* Directions
Each record should be given back exactly, with none missing.

* Input for this task
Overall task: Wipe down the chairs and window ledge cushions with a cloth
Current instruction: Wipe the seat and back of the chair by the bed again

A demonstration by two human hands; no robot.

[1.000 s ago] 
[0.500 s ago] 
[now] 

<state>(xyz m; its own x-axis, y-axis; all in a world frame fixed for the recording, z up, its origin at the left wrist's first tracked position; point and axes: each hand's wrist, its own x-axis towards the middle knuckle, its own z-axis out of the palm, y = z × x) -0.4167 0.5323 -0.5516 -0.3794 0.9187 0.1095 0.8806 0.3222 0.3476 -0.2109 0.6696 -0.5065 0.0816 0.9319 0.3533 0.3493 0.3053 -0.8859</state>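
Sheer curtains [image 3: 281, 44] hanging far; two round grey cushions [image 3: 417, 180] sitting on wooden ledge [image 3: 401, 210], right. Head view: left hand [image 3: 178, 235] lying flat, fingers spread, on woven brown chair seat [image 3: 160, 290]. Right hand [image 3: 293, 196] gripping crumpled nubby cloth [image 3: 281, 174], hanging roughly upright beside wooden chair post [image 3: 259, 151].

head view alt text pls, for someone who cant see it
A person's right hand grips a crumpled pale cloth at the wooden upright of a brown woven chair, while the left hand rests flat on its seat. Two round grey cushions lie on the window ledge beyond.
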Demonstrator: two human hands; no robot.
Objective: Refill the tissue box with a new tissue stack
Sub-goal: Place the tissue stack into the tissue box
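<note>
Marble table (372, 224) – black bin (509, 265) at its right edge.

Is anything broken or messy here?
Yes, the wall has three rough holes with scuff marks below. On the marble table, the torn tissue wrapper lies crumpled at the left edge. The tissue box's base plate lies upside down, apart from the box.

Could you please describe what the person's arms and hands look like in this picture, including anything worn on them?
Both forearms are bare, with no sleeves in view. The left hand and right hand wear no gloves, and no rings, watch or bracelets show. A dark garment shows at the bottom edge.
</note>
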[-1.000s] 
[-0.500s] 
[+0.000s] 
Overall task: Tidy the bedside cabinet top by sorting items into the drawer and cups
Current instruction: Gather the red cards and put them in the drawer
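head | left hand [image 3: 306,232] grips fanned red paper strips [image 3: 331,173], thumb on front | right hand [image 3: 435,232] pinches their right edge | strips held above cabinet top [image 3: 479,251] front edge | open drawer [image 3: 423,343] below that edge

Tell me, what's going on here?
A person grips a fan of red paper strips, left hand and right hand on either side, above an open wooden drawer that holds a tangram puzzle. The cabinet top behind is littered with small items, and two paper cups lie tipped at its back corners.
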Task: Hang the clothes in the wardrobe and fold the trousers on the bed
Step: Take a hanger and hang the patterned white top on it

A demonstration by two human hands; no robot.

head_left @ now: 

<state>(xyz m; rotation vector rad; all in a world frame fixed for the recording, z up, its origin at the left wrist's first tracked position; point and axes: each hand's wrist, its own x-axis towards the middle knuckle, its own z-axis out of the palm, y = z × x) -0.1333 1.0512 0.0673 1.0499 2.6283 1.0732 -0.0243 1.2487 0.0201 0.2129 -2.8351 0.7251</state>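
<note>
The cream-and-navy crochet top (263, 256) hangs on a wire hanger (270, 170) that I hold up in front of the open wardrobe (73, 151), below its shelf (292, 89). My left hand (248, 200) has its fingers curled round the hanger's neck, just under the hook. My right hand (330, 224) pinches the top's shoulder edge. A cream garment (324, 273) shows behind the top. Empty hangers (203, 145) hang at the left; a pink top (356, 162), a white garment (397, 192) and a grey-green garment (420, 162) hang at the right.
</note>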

* Answer box
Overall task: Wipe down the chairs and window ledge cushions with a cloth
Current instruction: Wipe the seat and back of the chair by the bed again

A demonstration by two human hands; no robot.

[1.000 s ago] 
[0.500 s ago] 
[now] 

<state>(xyz m; its own x-axis, y-axis; all in a world frame fixed for the recording, z up, its origin at the left wrist's first tracked position; point and axes: each hand's wrist, its own x-axis towards the middle knuckle, its own z-axis out of the palm, y = z × x) -0.4167 0.5323 -0.5516 -0.3794 0.9187 0.1095 0.8806 0.3222 0.3476 -0.2109 0.6696 -0.5065 0.0816 0.9319 0.3533 0.3493 0.3053 -0.8859</state>
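Sheer curtains [image 3: 281, 44] hanging far; two round grey cushions [image 3: 417, 180] sitting on wooden ledge [image 3: 401, 210], right. Head view: left hand [image 3: 178, 235] lying flat, fingers spread, on woven brown chair seat [image 3: 160, 290]. Right hand [image 3: 293, 196] gripping crumpled nubby cloth [image 3: 281, 174], hanging roughly upright beside wooden chair post [image 3: 259, 151].

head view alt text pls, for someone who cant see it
A person's right hand grips a crumpled pale cloth at the wooden upright of a brown woven chair, while the left hand rests flat on its seat. Two round grey cushions lie on the window ledge beyond.
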Demonstrator: two human hands; no robot.
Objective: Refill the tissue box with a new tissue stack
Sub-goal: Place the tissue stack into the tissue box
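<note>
Marble table (372, 224) – black bin (509, 265) at its right edge.

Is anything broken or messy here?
Yes, the wall has three rough holes with scuff marks below. On the marble table, the torn tissue wrapper lies crumpled at the left edge. The tissue box's base plate lies upside down, apart from the box.

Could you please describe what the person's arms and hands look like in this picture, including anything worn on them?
Both forearms are bare, with no sleeves in view. The left hand and right hand wear no gloves, and no rings, watch or bracelets show. A dark garment shows at the bottom edge.
</note>
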[-1.000s] 
[-0.500s] 
[+0.000s] 
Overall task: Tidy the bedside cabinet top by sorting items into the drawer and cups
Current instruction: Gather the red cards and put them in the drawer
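head | left hand [image 3: 306,232] grips fanned red paper strips [image 3: 331,173], thumb on front | right hand [image 3: 435,232] pinches their right edge | strips held above cabinet top [image 3: 479,251] front edge | open drawer [image 3: 423,343] below that edge

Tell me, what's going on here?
A person grips a fan of red paper strips, left hand and right hand on either side, above an open wooden drawer that holds a tangram puzzle. The cabinet top behind is littered with small items, and two paper cups lie tipped at its back corners.
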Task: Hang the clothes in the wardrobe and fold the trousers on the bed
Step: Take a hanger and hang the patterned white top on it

A demonstration by two human hands; no robot.

head_left @ now: 

<state>(xyz m; rotation vector rad; all in a world frame fixed for the recording, z up, its origin at the left wrist's first tracked position; point and axes: each hand's wrist, its own x-axis towards the middle knuckle, its own z-axis out of the palm, y = z × x) -0.1333 1.0512 0.0673 1.0499 2.6283 1.0732 -0.0243 1.2487 0.0201 0.2129 -2.8351 0.7251</state>
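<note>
The cream-and-navy crochet top (263, 256) hangs on a wire hanger (270, 170) that I hold up in front of the open wardrobe (73, 151), below its shelf (292, 89). My left hand (248, 200) has its fingers curled round the hanger's neck, just under the hook. My right hand (330, 224) pinches the top's shoulder edge. A cream garment (324, 273) shows behind the top. Empty hangers (203, 145) hang at the left; a pink top (356, 162), a white garment (397, 192) and a grey-green garment (420, 162) hang at the right.
</note>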

This answer requires nothing further.